Your task →
The response must consist of the lines below from the one with "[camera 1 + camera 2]" through the one with "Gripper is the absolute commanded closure", exactly as they appear and with both ends kept.

Available data →
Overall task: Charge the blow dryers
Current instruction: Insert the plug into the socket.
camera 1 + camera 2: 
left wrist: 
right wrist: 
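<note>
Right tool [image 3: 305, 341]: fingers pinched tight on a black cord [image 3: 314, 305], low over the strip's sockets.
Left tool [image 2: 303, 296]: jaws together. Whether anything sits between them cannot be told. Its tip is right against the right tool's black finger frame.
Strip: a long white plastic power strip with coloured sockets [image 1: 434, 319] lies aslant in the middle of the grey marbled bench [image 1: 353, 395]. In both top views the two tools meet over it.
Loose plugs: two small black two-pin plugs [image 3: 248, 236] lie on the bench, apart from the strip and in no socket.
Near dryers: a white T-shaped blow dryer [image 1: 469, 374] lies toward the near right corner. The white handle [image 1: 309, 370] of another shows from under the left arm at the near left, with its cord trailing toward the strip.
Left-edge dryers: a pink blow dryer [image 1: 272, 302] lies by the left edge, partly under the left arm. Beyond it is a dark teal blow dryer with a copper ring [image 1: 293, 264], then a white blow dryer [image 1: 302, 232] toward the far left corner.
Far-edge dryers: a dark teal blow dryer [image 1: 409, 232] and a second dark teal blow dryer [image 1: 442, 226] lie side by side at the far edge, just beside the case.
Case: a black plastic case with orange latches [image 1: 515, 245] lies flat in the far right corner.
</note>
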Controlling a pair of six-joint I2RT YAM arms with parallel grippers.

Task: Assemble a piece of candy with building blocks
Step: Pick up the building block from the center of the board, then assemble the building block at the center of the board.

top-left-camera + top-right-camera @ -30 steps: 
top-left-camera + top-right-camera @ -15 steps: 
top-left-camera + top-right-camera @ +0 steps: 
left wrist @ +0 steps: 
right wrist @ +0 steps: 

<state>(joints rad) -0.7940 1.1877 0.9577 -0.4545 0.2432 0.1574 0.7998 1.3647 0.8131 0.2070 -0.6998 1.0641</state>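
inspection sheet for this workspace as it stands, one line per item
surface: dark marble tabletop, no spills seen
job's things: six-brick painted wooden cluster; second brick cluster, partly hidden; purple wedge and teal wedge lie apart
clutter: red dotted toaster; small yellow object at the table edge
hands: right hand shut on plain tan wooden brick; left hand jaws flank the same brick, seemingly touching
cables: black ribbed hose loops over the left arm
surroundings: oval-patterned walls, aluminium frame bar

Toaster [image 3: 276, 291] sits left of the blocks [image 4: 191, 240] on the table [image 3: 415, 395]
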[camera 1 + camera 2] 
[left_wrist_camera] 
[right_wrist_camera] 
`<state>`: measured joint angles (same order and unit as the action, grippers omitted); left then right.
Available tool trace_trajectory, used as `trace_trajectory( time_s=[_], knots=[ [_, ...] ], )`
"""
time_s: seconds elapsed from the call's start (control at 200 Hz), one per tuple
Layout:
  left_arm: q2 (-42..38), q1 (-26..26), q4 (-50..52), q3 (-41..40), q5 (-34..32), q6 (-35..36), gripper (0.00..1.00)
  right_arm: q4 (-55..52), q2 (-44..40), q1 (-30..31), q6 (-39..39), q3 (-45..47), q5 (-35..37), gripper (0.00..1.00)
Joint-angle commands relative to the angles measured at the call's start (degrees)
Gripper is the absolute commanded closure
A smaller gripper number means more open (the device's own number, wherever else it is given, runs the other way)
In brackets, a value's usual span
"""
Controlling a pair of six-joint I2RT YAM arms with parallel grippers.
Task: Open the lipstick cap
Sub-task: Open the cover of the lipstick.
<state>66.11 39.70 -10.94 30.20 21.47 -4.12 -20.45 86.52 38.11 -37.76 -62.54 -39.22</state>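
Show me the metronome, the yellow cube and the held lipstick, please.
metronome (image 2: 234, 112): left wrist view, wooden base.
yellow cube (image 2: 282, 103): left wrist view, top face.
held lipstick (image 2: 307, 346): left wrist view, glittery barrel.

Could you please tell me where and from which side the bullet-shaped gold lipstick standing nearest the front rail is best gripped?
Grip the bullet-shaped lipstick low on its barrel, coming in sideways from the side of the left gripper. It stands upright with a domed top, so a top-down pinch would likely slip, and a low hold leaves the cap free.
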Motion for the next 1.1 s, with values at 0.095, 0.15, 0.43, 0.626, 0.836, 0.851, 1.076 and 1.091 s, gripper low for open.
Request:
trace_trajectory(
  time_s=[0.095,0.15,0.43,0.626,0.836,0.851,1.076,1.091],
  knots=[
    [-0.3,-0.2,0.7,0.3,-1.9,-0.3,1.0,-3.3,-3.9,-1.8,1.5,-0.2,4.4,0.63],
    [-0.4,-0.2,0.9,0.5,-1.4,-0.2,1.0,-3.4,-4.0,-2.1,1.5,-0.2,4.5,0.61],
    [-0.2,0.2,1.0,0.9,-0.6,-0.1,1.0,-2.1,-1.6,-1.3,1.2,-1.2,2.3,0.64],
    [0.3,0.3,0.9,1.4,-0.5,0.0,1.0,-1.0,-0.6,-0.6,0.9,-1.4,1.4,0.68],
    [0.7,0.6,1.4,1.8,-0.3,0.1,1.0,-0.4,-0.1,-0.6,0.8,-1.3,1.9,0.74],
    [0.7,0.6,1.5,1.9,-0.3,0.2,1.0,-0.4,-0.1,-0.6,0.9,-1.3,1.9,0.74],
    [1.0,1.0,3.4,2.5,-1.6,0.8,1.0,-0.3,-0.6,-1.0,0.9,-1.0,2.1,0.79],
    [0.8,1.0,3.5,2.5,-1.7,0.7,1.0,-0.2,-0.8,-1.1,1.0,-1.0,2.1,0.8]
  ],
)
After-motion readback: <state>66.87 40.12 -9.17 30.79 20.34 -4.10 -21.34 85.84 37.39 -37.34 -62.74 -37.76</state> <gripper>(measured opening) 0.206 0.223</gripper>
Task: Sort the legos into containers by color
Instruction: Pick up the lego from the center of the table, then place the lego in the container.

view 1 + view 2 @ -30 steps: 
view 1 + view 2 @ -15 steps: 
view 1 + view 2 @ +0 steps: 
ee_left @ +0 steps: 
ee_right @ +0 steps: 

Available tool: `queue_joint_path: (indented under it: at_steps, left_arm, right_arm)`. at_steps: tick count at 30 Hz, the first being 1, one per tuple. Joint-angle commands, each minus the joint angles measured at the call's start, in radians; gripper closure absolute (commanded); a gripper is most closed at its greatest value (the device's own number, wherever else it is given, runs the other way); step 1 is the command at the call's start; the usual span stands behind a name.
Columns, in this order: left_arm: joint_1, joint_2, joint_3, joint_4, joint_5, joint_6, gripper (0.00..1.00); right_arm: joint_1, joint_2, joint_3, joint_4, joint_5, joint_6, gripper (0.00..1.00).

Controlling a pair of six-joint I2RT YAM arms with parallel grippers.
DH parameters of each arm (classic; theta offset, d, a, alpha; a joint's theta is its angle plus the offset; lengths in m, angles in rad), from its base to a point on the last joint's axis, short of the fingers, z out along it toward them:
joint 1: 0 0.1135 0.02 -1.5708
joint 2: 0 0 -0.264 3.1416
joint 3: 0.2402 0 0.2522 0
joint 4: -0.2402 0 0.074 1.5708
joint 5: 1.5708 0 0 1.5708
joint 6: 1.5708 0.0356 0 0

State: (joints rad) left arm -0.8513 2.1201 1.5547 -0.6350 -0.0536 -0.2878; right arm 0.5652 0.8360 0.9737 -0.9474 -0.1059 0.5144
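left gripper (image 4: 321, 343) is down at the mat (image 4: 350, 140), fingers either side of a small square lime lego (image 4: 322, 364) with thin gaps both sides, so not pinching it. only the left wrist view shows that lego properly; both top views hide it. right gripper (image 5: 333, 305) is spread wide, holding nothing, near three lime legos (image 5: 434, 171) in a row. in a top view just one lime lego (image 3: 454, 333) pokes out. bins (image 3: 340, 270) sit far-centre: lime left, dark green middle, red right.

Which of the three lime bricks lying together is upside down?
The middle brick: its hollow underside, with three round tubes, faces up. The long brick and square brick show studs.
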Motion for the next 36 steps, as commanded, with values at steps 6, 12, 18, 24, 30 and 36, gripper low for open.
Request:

Task result →
[camera 1 + camera 2] 
[left_wrist_camera] 
[right_wrist_camera] 
`<state>`: measured joint angles (same order and unit as the action, grippers omitted); left then right.
Available tool trace_trajectory, used as `trace_trajectory( time_s=[_], knots=[ [_, ...] ], )`
"""
time_s: seconds elapsed from the call's start (control at 200 Hz), one per tuple
Layout:
  left_arm: q2 (-42..38), q1 (-26..26), q4 (-50..52), q3 (-41..40), q5 (-34..32), q6 (-35..36), gripper (0.00..1.00)
  right_arm: q4 (-55..52), q2 (-44..40), q1 (-30..31), q6 (-39..39), q3 (-45..47), q5 (-35..37), gripper (0.00..1.00)
Joint-angle commands relative to the angles measured at the call's start (degrees)
Gripper is the absolute commanded closure

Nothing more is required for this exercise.